- **Exercise**: In the records that follow, locate every line with "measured" and extract it.
START Provided information
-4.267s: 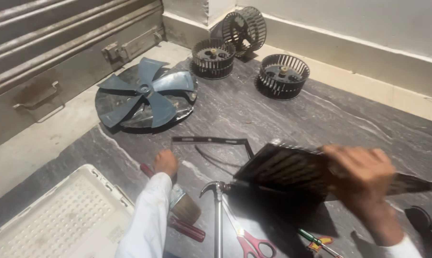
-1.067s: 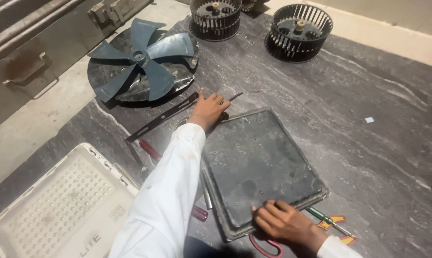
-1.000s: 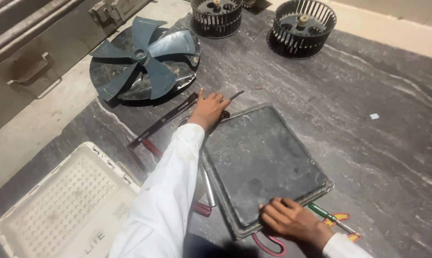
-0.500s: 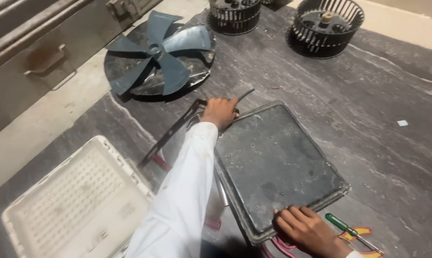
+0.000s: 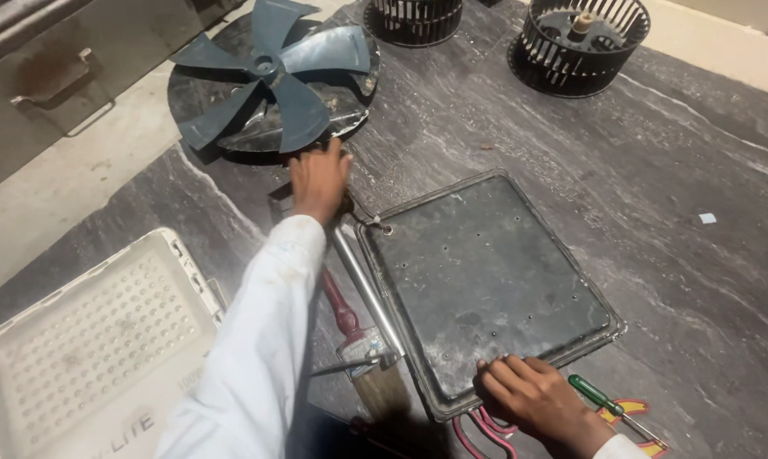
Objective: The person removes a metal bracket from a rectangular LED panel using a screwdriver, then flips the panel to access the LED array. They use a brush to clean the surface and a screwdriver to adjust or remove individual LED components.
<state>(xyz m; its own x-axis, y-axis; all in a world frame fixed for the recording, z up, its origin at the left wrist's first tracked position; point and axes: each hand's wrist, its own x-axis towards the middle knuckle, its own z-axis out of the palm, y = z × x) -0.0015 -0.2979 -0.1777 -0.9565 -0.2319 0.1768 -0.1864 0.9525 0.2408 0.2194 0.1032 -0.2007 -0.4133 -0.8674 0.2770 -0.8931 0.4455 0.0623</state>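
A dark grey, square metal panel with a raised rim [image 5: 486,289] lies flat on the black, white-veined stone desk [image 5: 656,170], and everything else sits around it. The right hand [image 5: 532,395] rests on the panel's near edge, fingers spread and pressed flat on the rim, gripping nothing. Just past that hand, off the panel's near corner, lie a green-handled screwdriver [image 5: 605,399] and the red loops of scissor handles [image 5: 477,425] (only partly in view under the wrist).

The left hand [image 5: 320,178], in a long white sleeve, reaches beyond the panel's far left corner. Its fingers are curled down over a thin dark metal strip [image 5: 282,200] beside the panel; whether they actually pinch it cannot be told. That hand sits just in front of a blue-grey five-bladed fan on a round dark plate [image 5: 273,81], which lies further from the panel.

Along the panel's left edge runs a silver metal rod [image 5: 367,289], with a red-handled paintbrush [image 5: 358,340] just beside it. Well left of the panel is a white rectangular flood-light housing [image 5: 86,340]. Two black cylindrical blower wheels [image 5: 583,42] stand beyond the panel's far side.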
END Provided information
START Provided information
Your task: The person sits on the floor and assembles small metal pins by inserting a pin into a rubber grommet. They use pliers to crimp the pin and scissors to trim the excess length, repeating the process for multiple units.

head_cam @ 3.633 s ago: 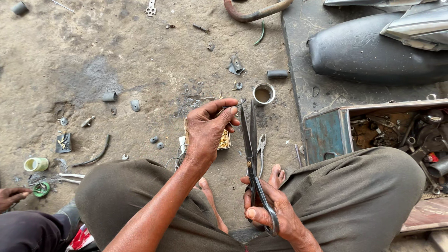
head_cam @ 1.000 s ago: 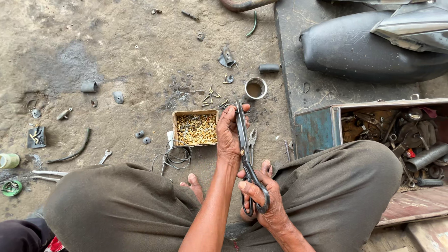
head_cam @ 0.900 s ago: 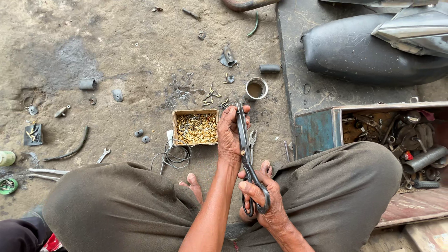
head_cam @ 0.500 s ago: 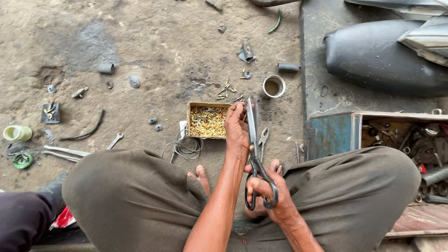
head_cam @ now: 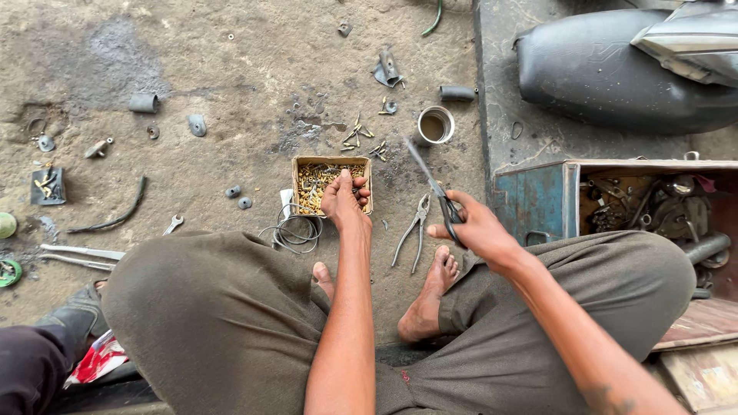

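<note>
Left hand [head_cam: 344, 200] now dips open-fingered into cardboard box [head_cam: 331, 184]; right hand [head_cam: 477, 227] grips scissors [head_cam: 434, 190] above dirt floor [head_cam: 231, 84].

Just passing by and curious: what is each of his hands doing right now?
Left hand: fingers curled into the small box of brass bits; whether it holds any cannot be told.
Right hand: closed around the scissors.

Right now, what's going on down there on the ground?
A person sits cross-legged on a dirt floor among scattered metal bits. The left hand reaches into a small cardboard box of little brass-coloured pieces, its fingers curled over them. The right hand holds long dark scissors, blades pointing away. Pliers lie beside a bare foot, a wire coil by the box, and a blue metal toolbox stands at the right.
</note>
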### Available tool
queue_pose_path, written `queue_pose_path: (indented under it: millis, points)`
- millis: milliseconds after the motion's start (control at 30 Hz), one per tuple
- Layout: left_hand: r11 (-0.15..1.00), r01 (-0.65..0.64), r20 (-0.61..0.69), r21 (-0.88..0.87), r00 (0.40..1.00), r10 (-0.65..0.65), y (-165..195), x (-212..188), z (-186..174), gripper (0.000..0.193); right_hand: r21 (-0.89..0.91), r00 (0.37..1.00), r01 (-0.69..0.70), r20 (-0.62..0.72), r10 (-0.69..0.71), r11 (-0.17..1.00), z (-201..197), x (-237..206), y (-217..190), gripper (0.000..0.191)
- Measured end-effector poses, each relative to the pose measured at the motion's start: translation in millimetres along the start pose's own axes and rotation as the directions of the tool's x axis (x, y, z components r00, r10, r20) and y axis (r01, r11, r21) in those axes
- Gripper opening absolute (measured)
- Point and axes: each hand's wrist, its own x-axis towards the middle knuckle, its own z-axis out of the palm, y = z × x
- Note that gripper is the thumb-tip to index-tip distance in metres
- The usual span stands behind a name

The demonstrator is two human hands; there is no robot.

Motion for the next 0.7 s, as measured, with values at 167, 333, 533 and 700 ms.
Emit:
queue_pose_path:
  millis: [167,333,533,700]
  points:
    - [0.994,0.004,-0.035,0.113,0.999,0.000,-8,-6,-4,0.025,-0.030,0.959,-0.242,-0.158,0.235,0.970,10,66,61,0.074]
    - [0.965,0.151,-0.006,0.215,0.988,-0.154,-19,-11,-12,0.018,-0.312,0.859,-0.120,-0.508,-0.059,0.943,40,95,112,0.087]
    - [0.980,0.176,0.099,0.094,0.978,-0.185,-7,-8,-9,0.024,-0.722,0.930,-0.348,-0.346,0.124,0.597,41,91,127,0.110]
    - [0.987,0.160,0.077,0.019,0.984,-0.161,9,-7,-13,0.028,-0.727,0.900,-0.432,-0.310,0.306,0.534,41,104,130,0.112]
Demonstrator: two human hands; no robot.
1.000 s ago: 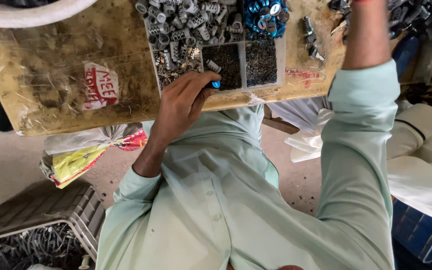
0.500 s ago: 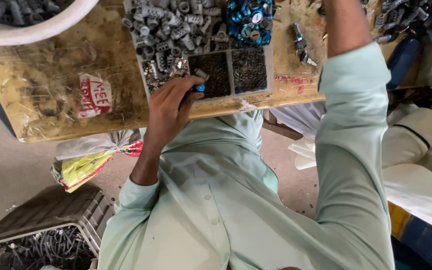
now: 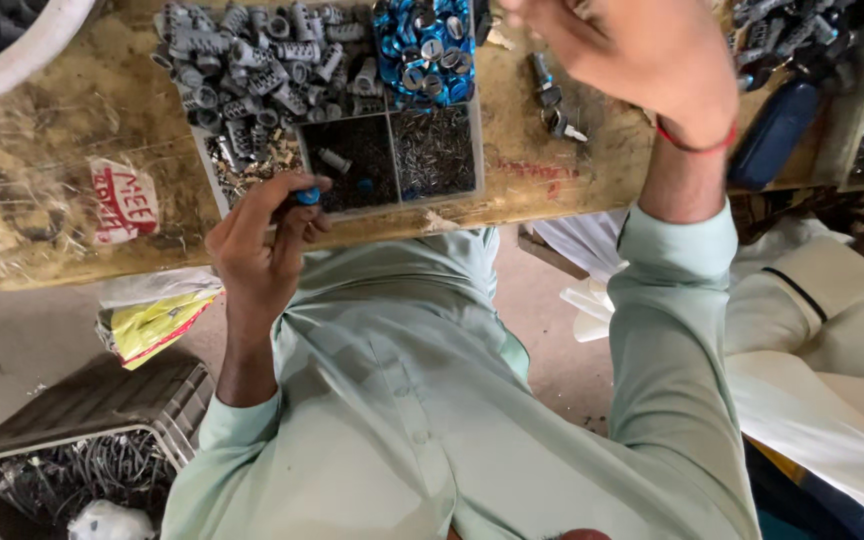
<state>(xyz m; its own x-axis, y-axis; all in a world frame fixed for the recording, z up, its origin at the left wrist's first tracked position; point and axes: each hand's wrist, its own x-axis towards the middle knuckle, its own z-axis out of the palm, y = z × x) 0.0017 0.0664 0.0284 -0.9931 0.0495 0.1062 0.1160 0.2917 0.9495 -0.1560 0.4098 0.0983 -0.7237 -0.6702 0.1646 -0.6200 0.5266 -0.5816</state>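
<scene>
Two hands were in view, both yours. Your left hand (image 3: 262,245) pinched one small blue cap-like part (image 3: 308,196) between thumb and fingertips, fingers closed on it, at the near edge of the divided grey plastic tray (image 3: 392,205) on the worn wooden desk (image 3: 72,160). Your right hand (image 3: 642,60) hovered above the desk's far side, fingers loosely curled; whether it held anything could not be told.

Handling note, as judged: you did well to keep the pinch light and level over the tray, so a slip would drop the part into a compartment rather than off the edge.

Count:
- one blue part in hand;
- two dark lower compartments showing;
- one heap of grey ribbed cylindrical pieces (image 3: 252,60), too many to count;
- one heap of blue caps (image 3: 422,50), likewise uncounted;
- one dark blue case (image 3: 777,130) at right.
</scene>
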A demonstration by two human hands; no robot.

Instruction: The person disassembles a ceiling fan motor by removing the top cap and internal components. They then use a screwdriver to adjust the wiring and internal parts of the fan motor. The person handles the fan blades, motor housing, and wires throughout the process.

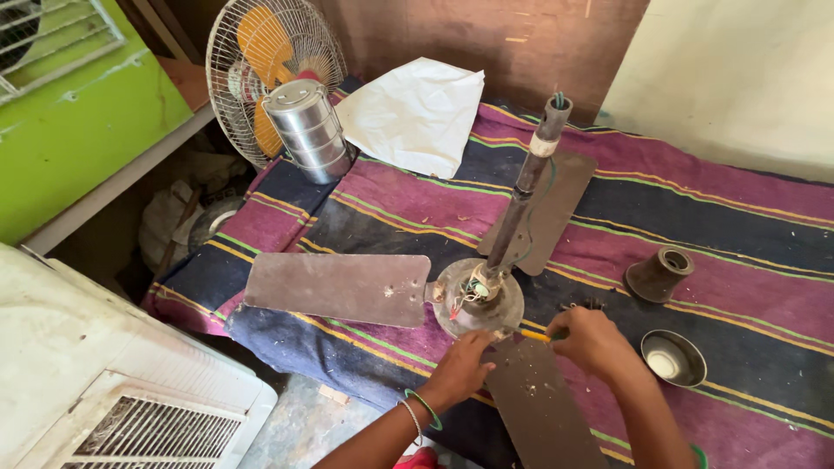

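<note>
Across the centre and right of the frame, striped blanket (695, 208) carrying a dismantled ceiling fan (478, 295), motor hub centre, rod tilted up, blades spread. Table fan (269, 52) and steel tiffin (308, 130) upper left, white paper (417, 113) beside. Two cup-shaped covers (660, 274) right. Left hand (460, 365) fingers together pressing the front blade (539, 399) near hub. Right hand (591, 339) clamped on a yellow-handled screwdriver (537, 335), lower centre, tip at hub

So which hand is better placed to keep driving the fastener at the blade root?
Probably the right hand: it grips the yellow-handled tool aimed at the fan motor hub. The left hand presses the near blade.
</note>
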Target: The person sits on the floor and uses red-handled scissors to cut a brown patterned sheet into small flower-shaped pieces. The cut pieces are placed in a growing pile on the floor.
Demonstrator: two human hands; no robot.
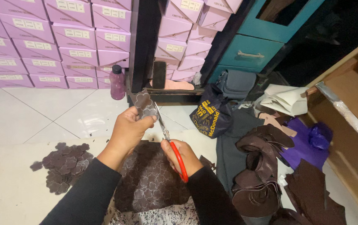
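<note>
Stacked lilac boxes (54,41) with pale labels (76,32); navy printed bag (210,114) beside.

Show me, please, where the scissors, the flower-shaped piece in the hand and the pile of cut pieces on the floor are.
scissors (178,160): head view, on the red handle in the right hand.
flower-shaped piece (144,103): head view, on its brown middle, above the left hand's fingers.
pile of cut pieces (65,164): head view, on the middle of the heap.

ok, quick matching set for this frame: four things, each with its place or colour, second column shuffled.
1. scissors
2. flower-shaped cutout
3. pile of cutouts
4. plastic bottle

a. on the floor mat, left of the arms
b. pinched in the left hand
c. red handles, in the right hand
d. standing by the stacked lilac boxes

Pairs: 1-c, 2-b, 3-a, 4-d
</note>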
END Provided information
- **Response**:
- Measured end-effector poses, each relative to the pose measured at the motion's start: translation in millimetres along the start pose's own axes and rotation as the directions of the tool's x axis (x, y, z components r00, r10, r20) and y axis (r01, r11, r21) in those axes
- Gripper opening absolute (measured)
Motion for the next 0.7 s, as measured, with values at 167, 333, 533 and 700 ms.

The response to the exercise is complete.